Volume 53(2) - 2012 - DOI: 10.5032/jae.2012.02087

 

Abstract:

This descriptive correlation study sought to examine the relationships between verbal immediacy, nonverbal immediacy, self–efficacy and task value. Respondents assessed the verbal and nonverbal immediacy of their course instructor, and then assessed their personal self–efficacy and task value motivation. Results showed a significant positive relationship between verbal immediacy and self–efficacy (r = .334), nonverbal immediacy and self–efficacy (r = .209), verbal immediacy and task value (r = .234), and nonverbal immediacy and task value (r = .152). Based on the list of effect size descriptors for the magnitude of a correlation, developed by Hopkins (1997), the effect sizes between self–efficacy and verbal immediacy were considered moderate. The effect sizes between nonverbal immediacy and self–efficacy, and between verbal immediacy, nonverbal immediacy, and task value were considered small.

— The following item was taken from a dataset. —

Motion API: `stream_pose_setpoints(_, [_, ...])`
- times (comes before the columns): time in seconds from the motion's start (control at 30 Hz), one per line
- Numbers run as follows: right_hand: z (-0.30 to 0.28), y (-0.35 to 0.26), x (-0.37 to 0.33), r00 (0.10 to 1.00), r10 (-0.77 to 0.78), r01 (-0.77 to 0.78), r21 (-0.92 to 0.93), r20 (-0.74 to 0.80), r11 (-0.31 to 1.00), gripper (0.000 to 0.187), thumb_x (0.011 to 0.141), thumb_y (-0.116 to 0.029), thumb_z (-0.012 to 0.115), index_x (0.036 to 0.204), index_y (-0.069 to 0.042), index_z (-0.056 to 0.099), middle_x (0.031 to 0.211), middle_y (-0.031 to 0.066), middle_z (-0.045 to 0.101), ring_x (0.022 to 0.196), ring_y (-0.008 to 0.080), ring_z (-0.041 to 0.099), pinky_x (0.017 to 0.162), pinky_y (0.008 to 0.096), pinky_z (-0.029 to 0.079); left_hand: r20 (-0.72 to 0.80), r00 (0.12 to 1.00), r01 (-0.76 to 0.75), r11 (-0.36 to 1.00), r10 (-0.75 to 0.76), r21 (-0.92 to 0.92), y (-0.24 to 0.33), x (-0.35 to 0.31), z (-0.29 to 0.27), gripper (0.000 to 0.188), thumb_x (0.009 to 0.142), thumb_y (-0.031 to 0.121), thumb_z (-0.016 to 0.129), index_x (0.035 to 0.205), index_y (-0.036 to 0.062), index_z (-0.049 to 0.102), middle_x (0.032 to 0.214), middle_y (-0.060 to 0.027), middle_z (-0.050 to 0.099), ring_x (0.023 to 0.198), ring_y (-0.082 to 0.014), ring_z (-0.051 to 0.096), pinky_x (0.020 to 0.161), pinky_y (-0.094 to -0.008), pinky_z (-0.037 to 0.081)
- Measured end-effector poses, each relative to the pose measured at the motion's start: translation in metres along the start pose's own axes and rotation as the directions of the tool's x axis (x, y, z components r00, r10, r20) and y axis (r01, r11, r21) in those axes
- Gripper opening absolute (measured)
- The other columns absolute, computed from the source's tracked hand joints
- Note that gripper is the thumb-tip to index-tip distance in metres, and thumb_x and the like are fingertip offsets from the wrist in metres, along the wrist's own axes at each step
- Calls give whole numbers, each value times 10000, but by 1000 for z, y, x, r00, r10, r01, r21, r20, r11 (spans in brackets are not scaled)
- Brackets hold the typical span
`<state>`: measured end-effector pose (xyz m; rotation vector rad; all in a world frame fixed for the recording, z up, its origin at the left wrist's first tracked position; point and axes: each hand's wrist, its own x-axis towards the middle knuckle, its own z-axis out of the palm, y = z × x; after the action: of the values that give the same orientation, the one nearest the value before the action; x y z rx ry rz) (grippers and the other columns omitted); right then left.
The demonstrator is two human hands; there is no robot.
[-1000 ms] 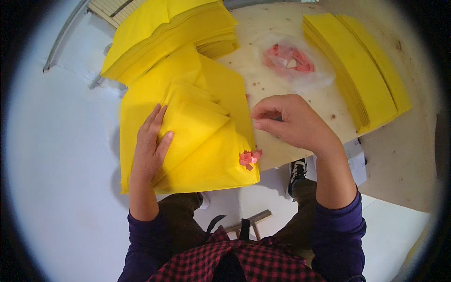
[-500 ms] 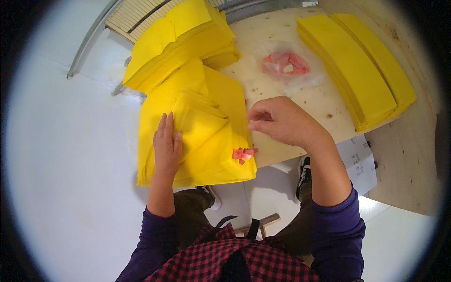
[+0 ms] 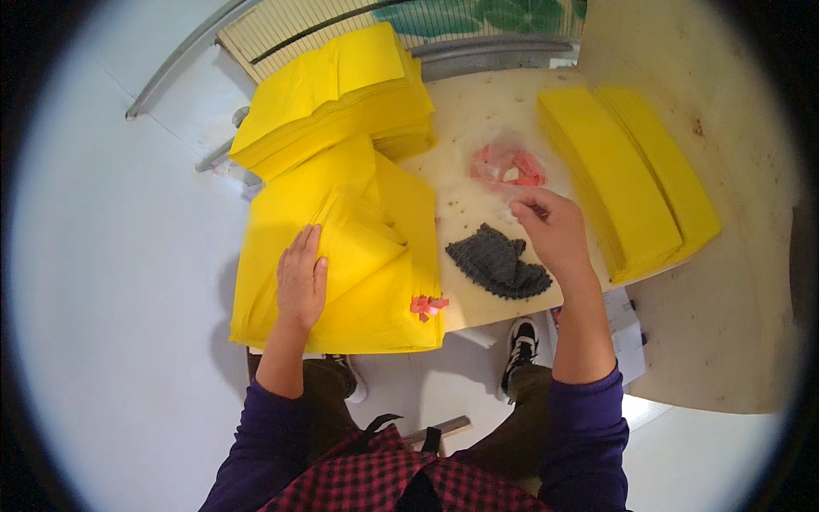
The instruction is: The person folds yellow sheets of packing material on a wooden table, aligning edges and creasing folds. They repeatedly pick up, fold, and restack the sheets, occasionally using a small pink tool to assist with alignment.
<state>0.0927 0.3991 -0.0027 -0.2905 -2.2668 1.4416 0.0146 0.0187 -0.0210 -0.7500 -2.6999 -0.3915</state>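
Observation:
My left hand lies flat on a pile of yellow sheets, its fingers stretched out. The sheets look like soft cloth or felt, and the top ones are folded at an angle. Over the wooden table, my right hand has its fingers bent together beside a clear plastic bag of red strips. What the fingertips hold, if anything, I cannot make out. Several short red strips stick out at the pile's near right corner. A crumpled dark grey cloth lies just left of my right wrist.
A taller stack of yellow sheets stands at the back left. Two long yellow stacks lie side by side at the right, near a wooden panel. A slatted mat with metal tubing lies beyond the table.
My right hand has moved right, from beside the yellow pile toward the plastic bag. The grey cloth has come into sight. My left hand stays on the pile; the view has shifted.

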Motion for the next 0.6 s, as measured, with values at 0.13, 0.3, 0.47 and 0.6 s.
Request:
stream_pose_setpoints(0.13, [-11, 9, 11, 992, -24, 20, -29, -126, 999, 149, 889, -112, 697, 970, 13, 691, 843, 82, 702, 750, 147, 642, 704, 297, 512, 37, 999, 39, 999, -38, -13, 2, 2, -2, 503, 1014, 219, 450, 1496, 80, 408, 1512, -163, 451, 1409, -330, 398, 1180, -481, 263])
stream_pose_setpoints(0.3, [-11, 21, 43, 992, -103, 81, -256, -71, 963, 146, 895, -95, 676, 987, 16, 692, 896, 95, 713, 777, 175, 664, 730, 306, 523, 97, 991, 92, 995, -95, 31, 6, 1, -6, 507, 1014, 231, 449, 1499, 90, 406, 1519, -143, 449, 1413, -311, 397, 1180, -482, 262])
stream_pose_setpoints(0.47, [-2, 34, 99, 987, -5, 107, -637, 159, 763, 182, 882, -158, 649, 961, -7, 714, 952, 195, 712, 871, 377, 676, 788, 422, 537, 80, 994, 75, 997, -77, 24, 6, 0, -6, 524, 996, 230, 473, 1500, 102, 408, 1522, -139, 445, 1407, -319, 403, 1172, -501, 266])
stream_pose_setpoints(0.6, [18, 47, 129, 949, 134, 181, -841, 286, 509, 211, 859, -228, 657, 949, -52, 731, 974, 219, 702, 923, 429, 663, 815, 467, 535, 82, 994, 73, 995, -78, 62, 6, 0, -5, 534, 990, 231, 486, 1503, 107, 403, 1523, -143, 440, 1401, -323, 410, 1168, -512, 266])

Results indicated 11% of the variance in self–efficacy was explained by the verbal immediacy of teachers, and four percent of the variance in self–efficacy was explained by nonverbal immediacy. Specific to task value, six percent of the variance was explained by verbal immediacy and two percent by nonverbal immediacy. Results are discussed in light of the theoretical underpinnings and recommendations made for continued research.